Meanwhile, 22-year-old performing arts student Maria is complaining of chest pains. She has a complicated condition meaning that she suffers from pain every day, affecting her sleep and mobility. “For someone as active as I am, with so many dreams and aspirations, it’s very hard to suddenly find that your body’s a prison,” she says.
And 82-year-old Rusty has been hit by a car while crossing the road to deliver a newspaper to a friend and has a badly broken ankle. Consultant Will is treating the self-confessed life-long lady’s man.
“There’s never been any deliberate pattern to my life, it’s all happened by sheer coincidence,” says Rusty. “I am so determined to get well, to move ahead. Who knows what ‘ahead’ is. I’m not going to close shop, not yet!”
Episode 5 - Thursday 27 November, 9pm, Channel 4
The RTS award-winning documentary series continues from its new home, St George’s in south west London, which has one of the most advanced and busiest A&E departments in the UK. In this episode, the team at St George’s treat patients who’ve injured themselves through work or play.
60-year-old Iain is rushed in by ambulance after falling ten feet off a ladder onto his head while fixing an air-conditioning unit at work. He has a deep laceration above his right eye and can’t see through it. Doctors can’t guarantee that he won’t lose sight in his eye.
Consultant James is leading Iain’s treatment. “Bad eye injuries are surprisingly rare,” says James. “The eye is quite protected. If you get hit by something flat, your eye is spared.”

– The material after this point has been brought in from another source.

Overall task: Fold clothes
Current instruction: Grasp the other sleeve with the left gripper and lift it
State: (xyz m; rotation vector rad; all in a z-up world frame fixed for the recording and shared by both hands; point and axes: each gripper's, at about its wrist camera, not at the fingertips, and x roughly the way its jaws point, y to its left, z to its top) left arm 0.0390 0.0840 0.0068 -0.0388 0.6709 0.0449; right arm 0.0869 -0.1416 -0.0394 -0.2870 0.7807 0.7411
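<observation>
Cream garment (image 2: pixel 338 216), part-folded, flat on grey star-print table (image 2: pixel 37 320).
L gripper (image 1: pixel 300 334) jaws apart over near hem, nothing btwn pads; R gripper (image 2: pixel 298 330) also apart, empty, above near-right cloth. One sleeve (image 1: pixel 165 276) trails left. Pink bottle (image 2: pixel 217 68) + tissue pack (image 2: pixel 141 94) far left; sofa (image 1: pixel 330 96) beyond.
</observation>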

While the trauma team fights to save the sight in Iain’s eye with the help of the hospital’s opthamologists, Iain’s wife Loraine and daughter Leanne wait nervously by his side.
Loraine discusses their special bond. “He’s my soul mate as well as my husband and my best friend,” says Loraine “We’re always together. When we go to bed in the evening we always go up the stairs together.”
20-year-old student teacher Lloyd is helped into A&E by his friend Mollie after injuring his foot on an inflatable obstacle course on their last day at university. Medics fear that swelling is stopping blood circulating in Lloyd’s foot, which could be serious and may need surgery. Luckily Mollie is by Lloyd’s side supporting him as she has done through other tough times at college.
Meanwhile, 13-year-old Lucy has fallen off the trampoline in her family’s garden, getting trapped in the springs and hitting her head on the ground. When dad Tim got to her she was losing the feeling in her feet and hands. Doctors are worried that she may have a neck injury.
Episode 4 - Thursday 20 November, 9pm, Channel 4
In this week’s episode those providing the bedside support take centre stage as a girlfriend, a wife and a daughter keep spirits high in difficult times.
First up is 22-year-old Paul who’s been stabbed in the face and arm with a broken bottle outside a pub in Kingston. The former boxer is rushed into A&E accompanied by his girlfriend Naveena.
Staff at St George’s are used to dealing with stabbings and team leader Daryl explains what they’re looking out for. “The main concerns are going to be scarring, loss of vision if they’ve done something to their eye,” he says. “Someone could die from a facial stabbing: your spinal cord runs right down the back of your neck, the base of your skull and your brain.”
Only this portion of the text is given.